When you restate the data, keep every word as it is and drop the images.

····················

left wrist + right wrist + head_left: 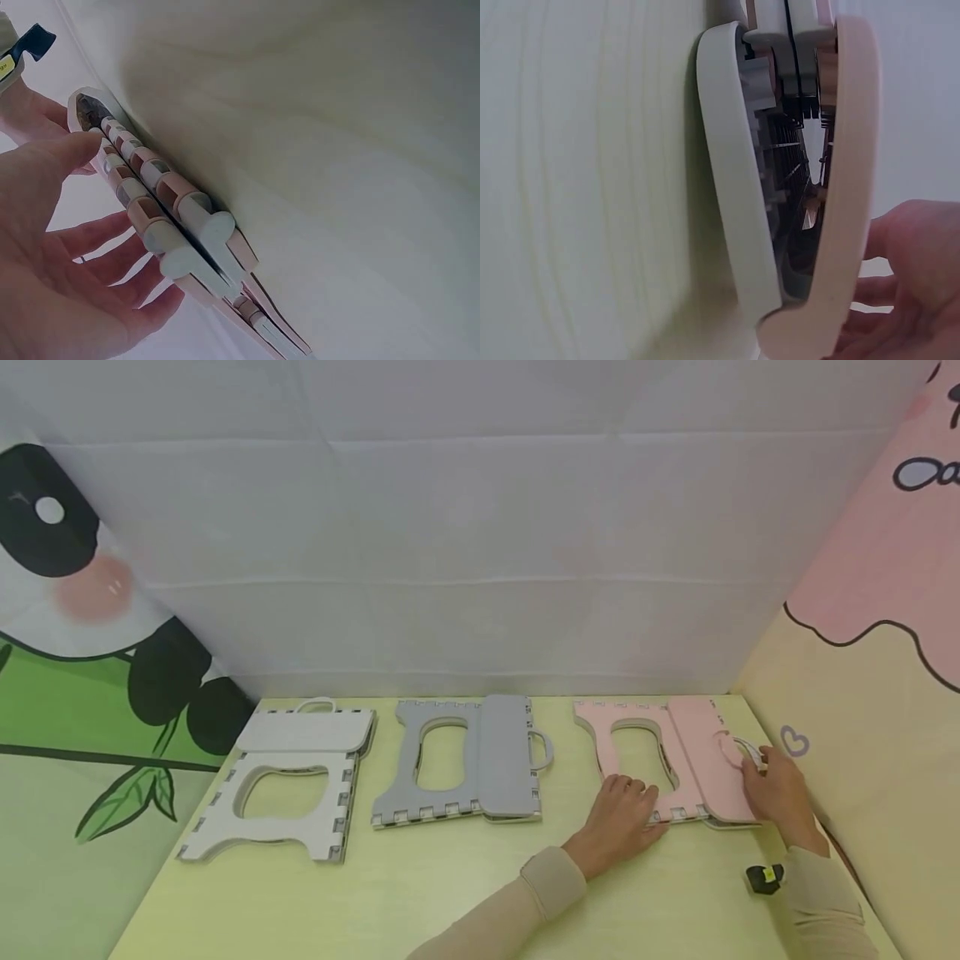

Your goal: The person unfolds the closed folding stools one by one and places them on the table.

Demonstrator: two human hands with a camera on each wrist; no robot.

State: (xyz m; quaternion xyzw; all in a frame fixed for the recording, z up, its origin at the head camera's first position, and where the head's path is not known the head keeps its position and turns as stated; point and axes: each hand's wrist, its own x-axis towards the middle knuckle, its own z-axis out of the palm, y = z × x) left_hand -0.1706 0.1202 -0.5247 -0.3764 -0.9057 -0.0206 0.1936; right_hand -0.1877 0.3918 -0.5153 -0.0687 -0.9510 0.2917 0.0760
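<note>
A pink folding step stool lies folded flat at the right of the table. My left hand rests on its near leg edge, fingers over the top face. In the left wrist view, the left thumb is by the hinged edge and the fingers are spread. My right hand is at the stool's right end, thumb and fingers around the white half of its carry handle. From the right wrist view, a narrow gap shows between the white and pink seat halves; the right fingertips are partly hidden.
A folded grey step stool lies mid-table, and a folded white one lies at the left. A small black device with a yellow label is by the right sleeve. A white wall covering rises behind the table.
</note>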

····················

▶ [Response to this task]:
left wrist + right wrist + head_left: 

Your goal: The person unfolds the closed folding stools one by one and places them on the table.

Demonstrator: two human hands with a camera on each wrist; no robot.

State: (xyz m; quaternion xyzw; all in a frame fixed for the recording, z up, its origin at the head camera's first position, and where the head's path is not known the head keeps its position and turns as stated; point and axes: each hand's wrist, its own x-axis towards the middle knuckle, its own z-axis out of the palm, y = z × x) left_hand -0.1706 0.1202 -0.5247 -0.3764 -0.9057 -0.0206 0.1936; right_hand -0.1877 0.3918 -0.5153 -0.0687 -0.9510 0.2917 0.0760
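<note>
A pink folding step stool lies folded flat at the right of the table. My left hand rests on its near leg edge, fingers over the top face. In the left wrist view, the left thumb is by the hinged edge and the fingers are spread. My right hand is at the stool's right end, thumb and fingers around the white half of its carry handle. From the right wrist view, a narrow gap shows between the white and pink seat halves; the right fingertips are partly hidden.
A folded grey step stool lies mid-table, and a folded white one lies at the left. A small black device with a yellow label is by the right sleeve. A white wall covering rises behind the table.
</note>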

Nothing remains to be added to the response.